— Problem requirements —
Show every line in the entries below where the word "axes" appears.

+-------+

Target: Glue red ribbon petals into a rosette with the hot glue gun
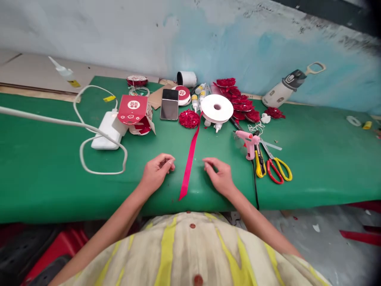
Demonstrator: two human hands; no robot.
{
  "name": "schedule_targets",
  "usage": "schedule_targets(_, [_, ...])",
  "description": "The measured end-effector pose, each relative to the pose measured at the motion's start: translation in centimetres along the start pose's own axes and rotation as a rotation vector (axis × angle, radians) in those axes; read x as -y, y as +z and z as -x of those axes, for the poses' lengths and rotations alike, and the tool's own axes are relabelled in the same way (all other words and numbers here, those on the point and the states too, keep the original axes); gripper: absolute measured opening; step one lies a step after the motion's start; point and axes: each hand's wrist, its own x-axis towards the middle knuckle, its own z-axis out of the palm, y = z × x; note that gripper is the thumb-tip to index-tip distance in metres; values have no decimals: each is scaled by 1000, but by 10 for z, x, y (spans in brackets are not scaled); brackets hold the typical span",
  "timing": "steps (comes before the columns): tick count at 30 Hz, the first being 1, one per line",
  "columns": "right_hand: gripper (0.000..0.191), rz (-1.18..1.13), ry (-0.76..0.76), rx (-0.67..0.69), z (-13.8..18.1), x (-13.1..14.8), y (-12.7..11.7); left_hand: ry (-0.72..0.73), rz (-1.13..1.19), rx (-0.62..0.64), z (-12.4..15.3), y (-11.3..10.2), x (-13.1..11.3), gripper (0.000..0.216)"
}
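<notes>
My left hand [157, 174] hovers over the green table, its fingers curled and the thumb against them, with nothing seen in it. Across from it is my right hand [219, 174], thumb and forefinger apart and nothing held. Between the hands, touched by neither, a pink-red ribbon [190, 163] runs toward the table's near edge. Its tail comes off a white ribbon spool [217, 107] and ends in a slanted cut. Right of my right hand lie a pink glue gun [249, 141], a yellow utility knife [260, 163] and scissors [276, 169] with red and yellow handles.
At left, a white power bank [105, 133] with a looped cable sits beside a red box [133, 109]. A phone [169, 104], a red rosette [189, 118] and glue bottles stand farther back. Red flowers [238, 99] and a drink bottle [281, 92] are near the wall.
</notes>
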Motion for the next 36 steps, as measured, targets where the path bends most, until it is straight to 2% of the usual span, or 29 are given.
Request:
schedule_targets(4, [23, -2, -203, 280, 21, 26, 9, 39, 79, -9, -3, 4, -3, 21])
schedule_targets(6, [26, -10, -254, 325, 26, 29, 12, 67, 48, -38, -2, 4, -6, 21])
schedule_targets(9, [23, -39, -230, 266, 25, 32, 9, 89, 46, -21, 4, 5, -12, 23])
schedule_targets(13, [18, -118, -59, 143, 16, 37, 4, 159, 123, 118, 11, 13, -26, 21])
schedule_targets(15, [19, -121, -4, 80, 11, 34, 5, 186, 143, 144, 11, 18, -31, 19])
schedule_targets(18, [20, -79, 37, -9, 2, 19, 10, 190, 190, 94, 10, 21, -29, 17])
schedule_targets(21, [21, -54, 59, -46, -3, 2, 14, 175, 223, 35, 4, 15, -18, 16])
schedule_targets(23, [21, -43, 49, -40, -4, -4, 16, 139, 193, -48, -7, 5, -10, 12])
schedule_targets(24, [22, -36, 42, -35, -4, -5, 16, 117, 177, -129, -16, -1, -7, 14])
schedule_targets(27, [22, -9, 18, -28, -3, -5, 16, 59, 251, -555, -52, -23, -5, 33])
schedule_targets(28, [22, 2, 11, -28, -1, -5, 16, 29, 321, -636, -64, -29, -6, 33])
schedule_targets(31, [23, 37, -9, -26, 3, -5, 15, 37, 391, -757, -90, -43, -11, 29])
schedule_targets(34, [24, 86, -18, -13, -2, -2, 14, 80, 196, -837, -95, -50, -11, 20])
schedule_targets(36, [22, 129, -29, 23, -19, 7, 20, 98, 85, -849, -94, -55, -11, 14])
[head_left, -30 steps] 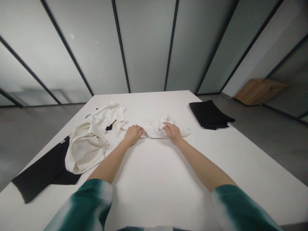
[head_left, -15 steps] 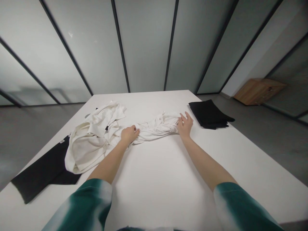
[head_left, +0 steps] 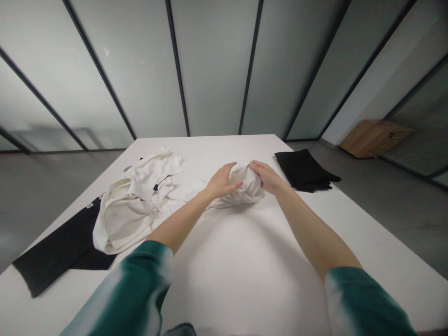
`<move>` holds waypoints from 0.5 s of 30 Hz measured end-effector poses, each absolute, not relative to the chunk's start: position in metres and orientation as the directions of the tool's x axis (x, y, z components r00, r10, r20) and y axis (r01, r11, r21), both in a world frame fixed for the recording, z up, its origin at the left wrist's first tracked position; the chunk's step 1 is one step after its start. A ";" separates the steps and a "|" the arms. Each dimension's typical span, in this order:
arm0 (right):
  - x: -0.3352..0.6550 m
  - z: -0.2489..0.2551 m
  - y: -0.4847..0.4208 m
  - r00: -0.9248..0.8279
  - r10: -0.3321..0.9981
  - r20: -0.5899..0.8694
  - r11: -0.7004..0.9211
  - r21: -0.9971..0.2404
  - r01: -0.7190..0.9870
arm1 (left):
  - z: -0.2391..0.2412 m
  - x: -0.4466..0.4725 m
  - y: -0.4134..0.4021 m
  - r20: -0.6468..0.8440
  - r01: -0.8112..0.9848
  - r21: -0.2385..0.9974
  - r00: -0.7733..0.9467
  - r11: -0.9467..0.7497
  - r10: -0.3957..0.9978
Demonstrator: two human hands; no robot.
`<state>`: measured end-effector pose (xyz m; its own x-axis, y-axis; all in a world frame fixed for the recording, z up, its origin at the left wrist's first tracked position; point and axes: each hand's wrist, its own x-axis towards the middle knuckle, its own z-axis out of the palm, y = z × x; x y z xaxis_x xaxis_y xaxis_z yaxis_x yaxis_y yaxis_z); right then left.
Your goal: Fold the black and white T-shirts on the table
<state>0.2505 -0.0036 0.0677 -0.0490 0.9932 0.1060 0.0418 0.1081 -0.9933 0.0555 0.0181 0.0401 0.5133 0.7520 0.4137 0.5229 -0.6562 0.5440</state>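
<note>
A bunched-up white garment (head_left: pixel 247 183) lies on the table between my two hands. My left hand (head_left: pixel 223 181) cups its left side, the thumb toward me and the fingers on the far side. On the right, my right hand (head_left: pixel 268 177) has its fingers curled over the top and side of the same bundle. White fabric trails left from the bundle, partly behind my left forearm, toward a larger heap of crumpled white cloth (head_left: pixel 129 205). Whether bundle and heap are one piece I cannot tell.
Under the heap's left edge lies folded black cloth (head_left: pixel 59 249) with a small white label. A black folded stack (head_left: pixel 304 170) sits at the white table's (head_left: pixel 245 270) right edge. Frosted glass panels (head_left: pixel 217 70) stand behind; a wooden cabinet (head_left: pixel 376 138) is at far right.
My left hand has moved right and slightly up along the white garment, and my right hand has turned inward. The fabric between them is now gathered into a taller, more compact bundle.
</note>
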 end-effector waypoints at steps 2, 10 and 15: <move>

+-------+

— Answer to the exercise —
  "description": "The measured end-effector pose, each relative to the pose measured at the motion's start: translation in centimetres along the start pose's own axes and rotation as a rotation vector (axis × angle, radians) in those axes; read x as -y, y as +z and z as -x of those axes, for the poses' lengths and rotations alike, and the tool's own axes are relabelled in the same way (all other words and numbers here, those on the point and the states too, keep the original axes); gripper: absolute measured opening; step one lies a step after the motion's start; point and axes: each hand's wrist, its own x-axis towards the middle knuckle, its own z-axis out of the palm, y = z × x; note that gripper is the thumb-tip to index-tip distance in metres; values have no decimals: each is scaled by 1000, but by 10 for z, x, y (spans in brackets are not scaled); brackets hold the typical span",
`<state>`: measured end-effector pose (xyz m; its own x-axis, y-axis; all in a world frame fixed for the recording, z up, its origin at the left wrist's first tracked position; point and axes: each hand's wrist, its own x-axis towards the middle knuckle, its own z-axis out of the palm, y = z × x; x y z xaxis_x xaxis_y xaxis_z yaxis_x yaxis_y yaxis_z); right then left.

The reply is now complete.